The origin of discount is merchant custom. The sale of cloth by the weaver to the clothier is not final until the bill is marked 'paid'. The cloth is on consignment. Payment at maturity is subject to the sale of cloth to the ultimate, cash-paying customer. Payment before maturity is certainly not a matter of right; it is a matter for negotiation. The height of discount depends on the intensity of consumer demand as observed by the acceptor of the bill. If the demand is brisk, he will be satisfied with a smaller discount. But if the demand is slack, then the acceptor who still has an unsold inventory on hand to worry about - which he will, after discounting, carry entirely at his own risk - must insist on a larger discount.

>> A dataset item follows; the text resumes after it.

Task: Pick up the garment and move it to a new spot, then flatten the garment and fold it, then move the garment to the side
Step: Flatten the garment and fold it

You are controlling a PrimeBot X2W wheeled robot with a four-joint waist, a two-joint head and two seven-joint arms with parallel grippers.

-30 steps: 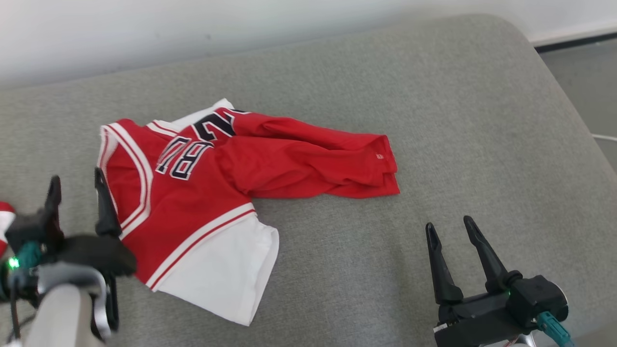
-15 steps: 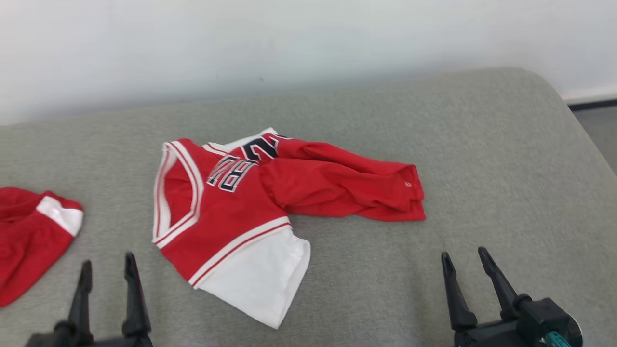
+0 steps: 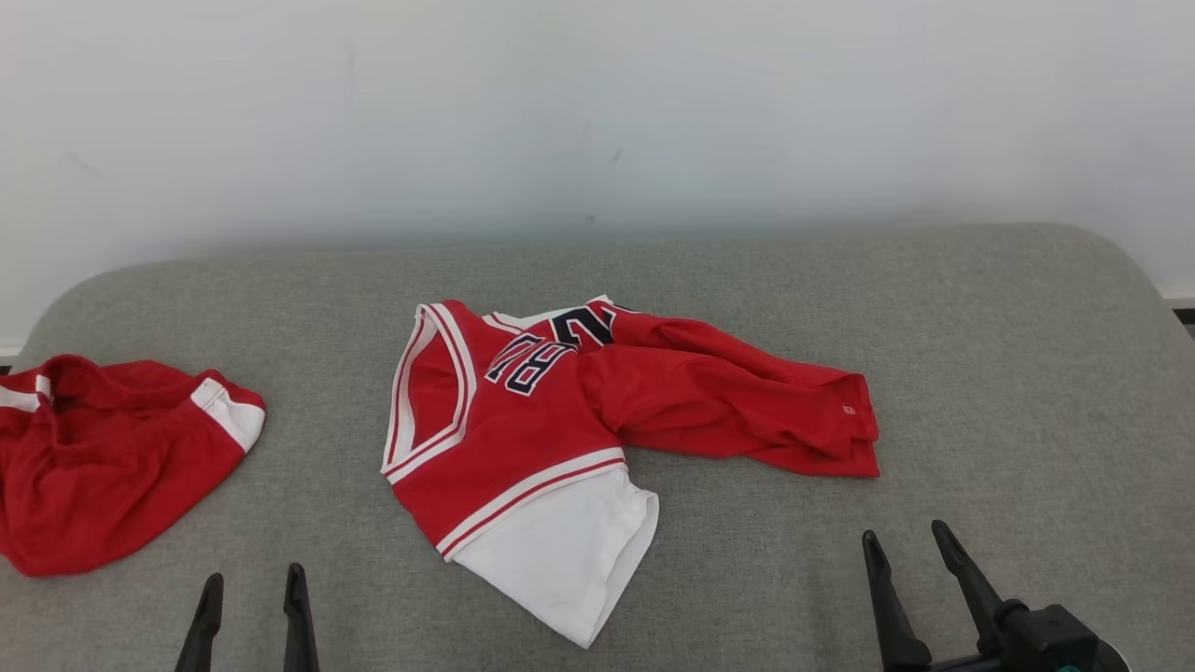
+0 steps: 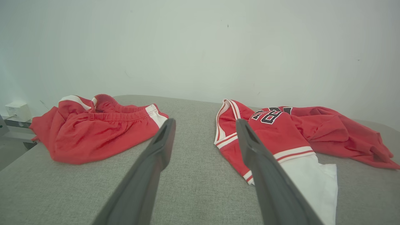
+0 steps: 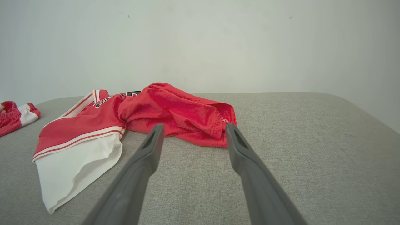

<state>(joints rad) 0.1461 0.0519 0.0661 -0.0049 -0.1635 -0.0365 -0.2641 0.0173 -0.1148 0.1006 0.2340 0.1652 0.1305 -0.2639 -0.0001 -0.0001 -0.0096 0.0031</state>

He wants to be compensated for the increased risk of carrying inventory that he may not be able to sell except at a loss.

Soon enough the clothier started posting his discount rate, that is, the amount of discount in cents, per $100 face value per day. For example, if the discount rate is 4 ¢, then a bill of face value $1,500 maturing in 50 days will be discounted to $1,500 -15x50x4¢ = $1,500 - $30 = $1,470 since $1,500 = 15x$100. The clothier reserved the right to adjust his posted discount rate, every day if need be, to reflect the changing mood of the consumer.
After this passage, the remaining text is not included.